Amidst this chaotic madness, incredible vignettes of individual combat emerged. A legendary Janissary officer known as Hassan the Bold managed through sheer force of will to claw his way to the absolute top of the greasy breach. For thirty breathtaking seconds, he stood alone, fighting three heavily armored knights simultaneously, his scimitar a brilliant blur of motion in the morning sun. But then, his back foot slid into a fresh patch of boiling grease. As he stumbled, a French knight’s heavy steel mace smashed directly into his helmet. His lifeless body rolled heavily back down the long slope, knocking down a dozen of his own men who were desperately trying to climb up behind him.
A French knight named Guillaume left a chilling firsthand account of the carnage in his personal memoirs:
They came up the slope like fierce lions, but they died like helpless sheep. The breach literally drank their blood, mixing it with the boiling fat to create a thick, crimson mud that no living man could cross. I saw elite warriors, men who had successfully conquered half the known world, reduced to crawling on their hands and knees, slipping in the grease, and dying miserably without ever once crossing swords with us.
Then came the grandmaster’s fateful wound and his legendary counter-charge—a singular moment of military valor that would echo through the centuries. Grandmaster d’Aubusson was standing on a raised wooden platform, calmly observing the defense from the second line, when five Ottoman crossbow bolts found him almost simultaneously. One heavy bolt punched clean through his armored shoulder. Another lodged deep into his thigh muscle. Three more bolts penetrated his heavy steel breastplate—a testament to the incredible accuracy of the Janissary marksmen even amidst the blinding steam and chaos of battle.
Blood instantly pooled at the grandmaster’s feet, pouring from his wounds. His terrified personal aides rushed forward, frantically trying to carry their leader away from the line of fire to the field hospital. But d’Aubusson fiercely shrugged them off, growling through grenched teeth:
A grandmaster of the Order of St. John dies standing on his walls, not hiding in a tent.
Then, performing a feat that still causes modern military historians to shake their heads in disbelief, the bleeding fifty-seven-year-old nobleman pushed his way to the front of the line. Streaming bright crimson blood from his chest and legs, d’Aubusson raised the great, white-crossed banner of the Order high into the air and personally led a desperate, screaming counter-charge directly down into the breach. He did not attack from the safety of the walls above; he descended directly into the slick, blood-soaked killing ground itself.

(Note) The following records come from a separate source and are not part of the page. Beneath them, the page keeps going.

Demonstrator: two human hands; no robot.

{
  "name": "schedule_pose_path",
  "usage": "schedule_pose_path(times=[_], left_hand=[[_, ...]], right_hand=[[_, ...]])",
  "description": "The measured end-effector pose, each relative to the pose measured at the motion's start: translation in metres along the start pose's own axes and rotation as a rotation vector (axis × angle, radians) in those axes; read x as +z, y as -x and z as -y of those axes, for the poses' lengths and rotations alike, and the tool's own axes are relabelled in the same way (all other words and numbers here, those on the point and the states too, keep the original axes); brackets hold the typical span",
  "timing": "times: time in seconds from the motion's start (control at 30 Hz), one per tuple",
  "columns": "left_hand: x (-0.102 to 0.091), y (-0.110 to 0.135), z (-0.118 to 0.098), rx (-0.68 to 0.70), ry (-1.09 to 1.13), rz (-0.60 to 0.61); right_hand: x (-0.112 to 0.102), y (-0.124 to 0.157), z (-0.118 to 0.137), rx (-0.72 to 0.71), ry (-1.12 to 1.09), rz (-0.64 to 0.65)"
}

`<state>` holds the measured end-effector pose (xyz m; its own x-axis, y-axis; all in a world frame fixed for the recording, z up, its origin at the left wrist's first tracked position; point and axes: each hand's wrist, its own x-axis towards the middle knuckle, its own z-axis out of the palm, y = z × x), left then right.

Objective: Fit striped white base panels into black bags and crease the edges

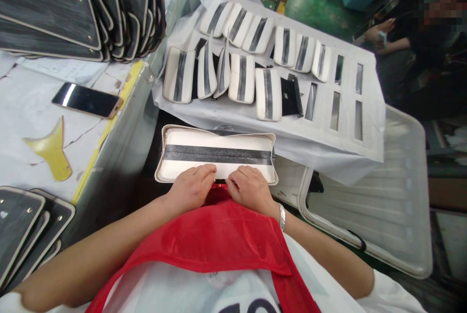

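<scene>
In front of my red apron, a cream bag piece [219, 140] with a black stripe along its length is held sideways, its ends flared up. My left hand [193, 184] is closed on its near edge, left of the middle. Just to the right, my right hand [251, 186] grips the same edge, with fingers curled and a silver bangle on the wrist. The two hands are close together but apart. The thumbs and the underside of the piece are partly hidden.
Several similar cream pieces [242, 78] rest ahead on a white slotted board [343, 145]. On the left table are stacked dark panels [47, 6], a phone [86, 100] and a yellow tool [51, 150]. A translucent bin [394, 206] stands right. Another person sits far right.
</scene>
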<state>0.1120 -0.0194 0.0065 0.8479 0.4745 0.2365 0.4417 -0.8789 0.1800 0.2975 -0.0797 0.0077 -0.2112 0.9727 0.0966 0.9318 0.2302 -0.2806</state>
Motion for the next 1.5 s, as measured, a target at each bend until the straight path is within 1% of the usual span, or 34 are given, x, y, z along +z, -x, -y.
schedule_pose_path(times=[0.13, 0.2, 0.27, 0.4, 0.57, 0.67, 0.73, 0.83, 0.93, 1.03, 1.07, 1.1, 1.13, 1.17, 1.2, 1.23, 1.27, 1.3, 1.37, 1.43, 1.47, 1.5], left_hand=[[-0.002, -0.008, -0.004, -0.146, 0.026, 0.181], [-0.005, -0.014, -0.004, -0.197, 0.066, 0.275], [-0.009, -0.021, -0.002, -0.233, 0.112, 0.336], [-0.016, -0.032, 0.003, -0.254, 0.156, 0.384], [-0.020, -0.037, 0.001, -0.313, 0.137, 0.422], [-0.023, -0.035, -0.003, -0.362, 0.094, 0.383], [-0.026, -0.033, -0.004, -0.412, 0.071, 0.338], [-0.028, -0.031, -0.003, -0.451, 0.063, 0.297], [-0.028, -0.034, -0.005, -0.446, 0.044, 0.278], [-0.028, -0.033, -0.008, -0.430, 0.026, 0.238], [-0.029, -0.029, -0.008, -0.417, 0.034, 0.189], [-0.030, -0.022, -0.007, -0.416, 0.052, 0.109], [-0.032, -0.011, -0.003, -0.442, 0.074, -0.004], [-0.033, 0.002, 0.002, -0.502, 0.097, -0.136], [-0.034, 0.018, 0.008, -0.600, 0.122, -0.272], [-0.035, 0.035, 0.015, -0.729, 0.142, -0.383], [-0.036, 0.051, 0.023, -0.861, 0.172, -0.436], [-0.035, 0.065, 0.029, -0.963, 0.221, -0.417], [-0.034, 0.084, 0.038, -1.075, 0.401, -0.237], [-0.031, 0.090, 0.040, -1.132, 0.660, -0.058], [-0.030, 0.088, 0.039, -1.159, 0.774, -0.015], [-0.030, 0.085, 0.038, -1.184, 0.861, 0.001]], right_hand=[[-0.011, -0.012, 0.004, 0.106, 0.019, 0.192], [-0.020, -0.020, 0.006, 0.118, 0.033, 0.281], [-0.028, -0.028, 0.008, 0.101, 0.057, 0.358], [-0.039, -0.044, 0.012, 0.052, 0.121, 0.478], [-0.052, -0.063, 0.014, 0.067, 0.231, 0.539], [-0.055, -0.063, 0.016, 0.033, 0.246, 0.513], [-0.050, -0.053, 0.019, -0.023, 0.232, 0.443], [-0.034, -0.028, 0.024, -0.146, 0.237, 0.282], [-0.016, -0.004, 0.030, -0.277, 0.339, 0.123], [-0.007, 0.008, 0.037, -0.345, 0.474, 0.058], [-0.006, 0.009, 0.039, -0.356, 0.503, 0.053], [-0.007, 0.010, 0.040, -0.366, 0.520, 0.051], [-0.008, 0.009, 0.042, -0.372, 0.528, 0.049], [-0.009, 0.009, 0.043, -0.374, 0.531, 0.051], [-0.010, 0.009, 0.044, -0.372, 0.529, 0.053], [-0.010, 0.008, 0.045, -0.367, 0.525, 0.057], [-0.010, 0.008, 0.046, -0.361, 0.521, 0.062], [-0.010, 0.009, 0.046, -0.356, 0.518, 0.065], [-0.008, 0.009, 0.047, -0.360, 0.512, 0.069], [-0.008, 0.009, 0.048, -0.382, 0.493, 0.081], [-0.008, 0.008, 0.047, -0.390, 0.478, 0.099], [-0.010, 0.006, 0.047, -0.395, 0.460, 0.129]])
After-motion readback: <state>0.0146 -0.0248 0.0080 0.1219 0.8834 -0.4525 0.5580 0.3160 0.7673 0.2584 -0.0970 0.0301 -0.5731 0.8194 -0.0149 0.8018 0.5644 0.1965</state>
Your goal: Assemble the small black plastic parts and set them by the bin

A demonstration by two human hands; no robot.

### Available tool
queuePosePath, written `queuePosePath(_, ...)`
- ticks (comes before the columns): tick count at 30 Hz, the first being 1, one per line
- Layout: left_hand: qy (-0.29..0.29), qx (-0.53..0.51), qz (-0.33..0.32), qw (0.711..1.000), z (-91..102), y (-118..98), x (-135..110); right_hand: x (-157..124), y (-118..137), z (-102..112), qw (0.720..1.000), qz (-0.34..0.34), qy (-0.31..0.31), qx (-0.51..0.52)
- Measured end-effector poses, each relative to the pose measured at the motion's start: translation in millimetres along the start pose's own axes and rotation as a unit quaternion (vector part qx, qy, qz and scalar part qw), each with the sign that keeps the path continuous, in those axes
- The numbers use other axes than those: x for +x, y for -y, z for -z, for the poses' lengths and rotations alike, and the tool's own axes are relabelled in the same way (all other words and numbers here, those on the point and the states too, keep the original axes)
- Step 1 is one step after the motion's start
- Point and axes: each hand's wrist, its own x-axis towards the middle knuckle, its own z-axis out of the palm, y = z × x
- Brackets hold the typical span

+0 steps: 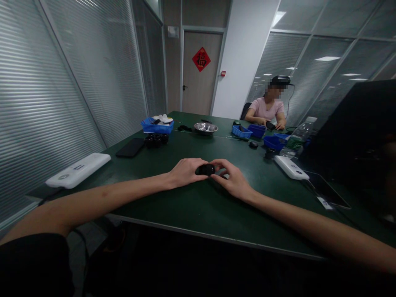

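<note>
Just above the green table, a small black rounded object [206,169] is between my two hands; its exact kind cannot be made out. My left hand [187,171] is closed on it from the left, thumb below and fingers above. From the right, my right hand [232,179] has its thumb and fingertips at the object's right end, with the fingers curved in a pinch. Parts of the object are hidden behind the fingers.
On the green table [173,202] are a black phone [131,147], a cluster of black parts [156,140], a metal bowl [206,128], several blue bins [157,127], a plastic bottle [298,138] and white power banks [78,170]. Another person [267,108] sits at the far right.
</note>
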Motion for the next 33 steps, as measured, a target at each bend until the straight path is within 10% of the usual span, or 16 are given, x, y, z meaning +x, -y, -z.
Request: queuePosePath(33,0.0,0.005,-0.003,1.0,-0.7,-0.2,0.7,0.8,3.3,-0.3,0.998,-0.058,-0.017,-0.008)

To the exhausted knights and volunteers, the sight was profoundly electric. They swore they saw their grandmaster literally glowing with a divine light—though modern historians suspect it was simply the bright Mediterranean sunlight reflecting off his blood-smeared armor. The effect on morale was instantaneous. A great shout spread like wildfire along the entire perimeter line:
For Rhodes! For Rhodes! St. John and victory!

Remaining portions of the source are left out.